Hoy, Alfredo Pérez tiene 90 años. Vive en Villa Teséi, con su mujer y todos los recuerdos de esta hazaña. “Muchos de los que van a la Antártida, durante los dos primeros meses, no quieren saber nada. Pero al tercer mes ya están averiguando cómo tienen que hacer para volver”, asegura.
Se despide con una anécdota: “En Amundsen-Scott nos llevaron a un pozo que habían cavado hasta poder llegar al hielo formado en el año 0, cuando nació Jesucristo. Yo no estaba ahí, no sé cómo me lo perdí. Tenía como 60 metros de profundidad... Ahí, a Leal le dieron una botella con hielos del año 0, que luego se derritieron dentro del recipiente. Al regresar a Belgrano, una tarde, empezamos a preparar el mate y vimos esa botella... Sí, vertimos el agua en la pava, la calentamos y cebamos nuestro mate. La tomamos. ¡Nosotros no sabíamos que era el obsequio que le habían hecho a Leal! A los pocos minutos, Leal se acercó y nos pregunto: ‘¿´Vieron una botella de agua?’” (ríe).
“Una tierra reacia a los hombres”
Esta expedición constituyó, tal como lo afirmó su jefe, el coronel de caballería Jorge Edgard Leal, “la marcha hacia el sur de la República resuelta a ocupar, dominar y administrar hasta los últimos reductos de su territorio”. Se consideró completamente cumplido el objetivo político de la expedición: reforzar los derechos argentinos sobre el Sector Antártico demostrando la capacidad argentina de accionar a lo largo de todo el territorio patrio.

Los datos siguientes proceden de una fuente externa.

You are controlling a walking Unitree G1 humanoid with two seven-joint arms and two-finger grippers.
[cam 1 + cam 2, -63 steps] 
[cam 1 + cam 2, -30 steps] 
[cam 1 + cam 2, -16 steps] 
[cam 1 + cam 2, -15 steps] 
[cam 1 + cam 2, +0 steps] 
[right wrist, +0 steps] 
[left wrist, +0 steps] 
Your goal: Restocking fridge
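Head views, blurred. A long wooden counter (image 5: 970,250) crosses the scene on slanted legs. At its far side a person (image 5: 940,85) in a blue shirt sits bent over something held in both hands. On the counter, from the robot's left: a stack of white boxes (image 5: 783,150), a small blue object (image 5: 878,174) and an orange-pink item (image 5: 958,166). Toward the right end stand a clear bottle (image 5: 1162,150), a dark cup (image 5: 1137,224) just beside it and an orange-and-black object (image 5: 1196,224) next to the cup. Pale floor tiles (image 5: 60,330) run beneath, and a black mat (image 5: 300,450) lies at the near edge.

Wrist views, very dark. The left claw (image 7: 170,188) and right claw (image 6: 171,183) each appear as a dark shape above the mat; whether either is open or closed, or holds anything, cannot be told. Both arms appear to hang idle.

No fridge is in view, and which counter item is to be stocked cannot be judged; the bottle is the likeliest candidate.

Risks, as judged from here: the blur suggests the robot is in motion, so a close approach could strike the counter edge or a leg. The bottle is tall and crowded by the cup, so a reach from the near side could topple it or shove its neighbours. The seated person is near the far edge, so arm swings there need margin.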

Además, durante los dos meses de marcha se efectuaron observaciones científicas y técnicas de geología, gravimetría y meteorología. Una tarea titánica si se contemplan las condiciones meteorológicas bajo las cuales las realizaron.
Tras la misión, Leal describió a la Antártida, y a los trabajos de esa patrulla, de la siguiente manera: “Una tierra en donde se enseñorea una naturaleza hostil –la mas fría y tempestuosa del planeta- reacia a los hombres, perros y máquinas y donde las tormentas polares y las interferencias magnéticas anulan las comunicaciones y afectan los instrumentos volviéndolos inexactos e influyendo, por lo tanto, en la inteligente confianza que el hombre debe depositar en los mismos. Un lugar donde los lubricantes se convierten en sebo y lo metales se cristalizan, donde las mejores aleaciones se quiebran al desintegrarse la materia”.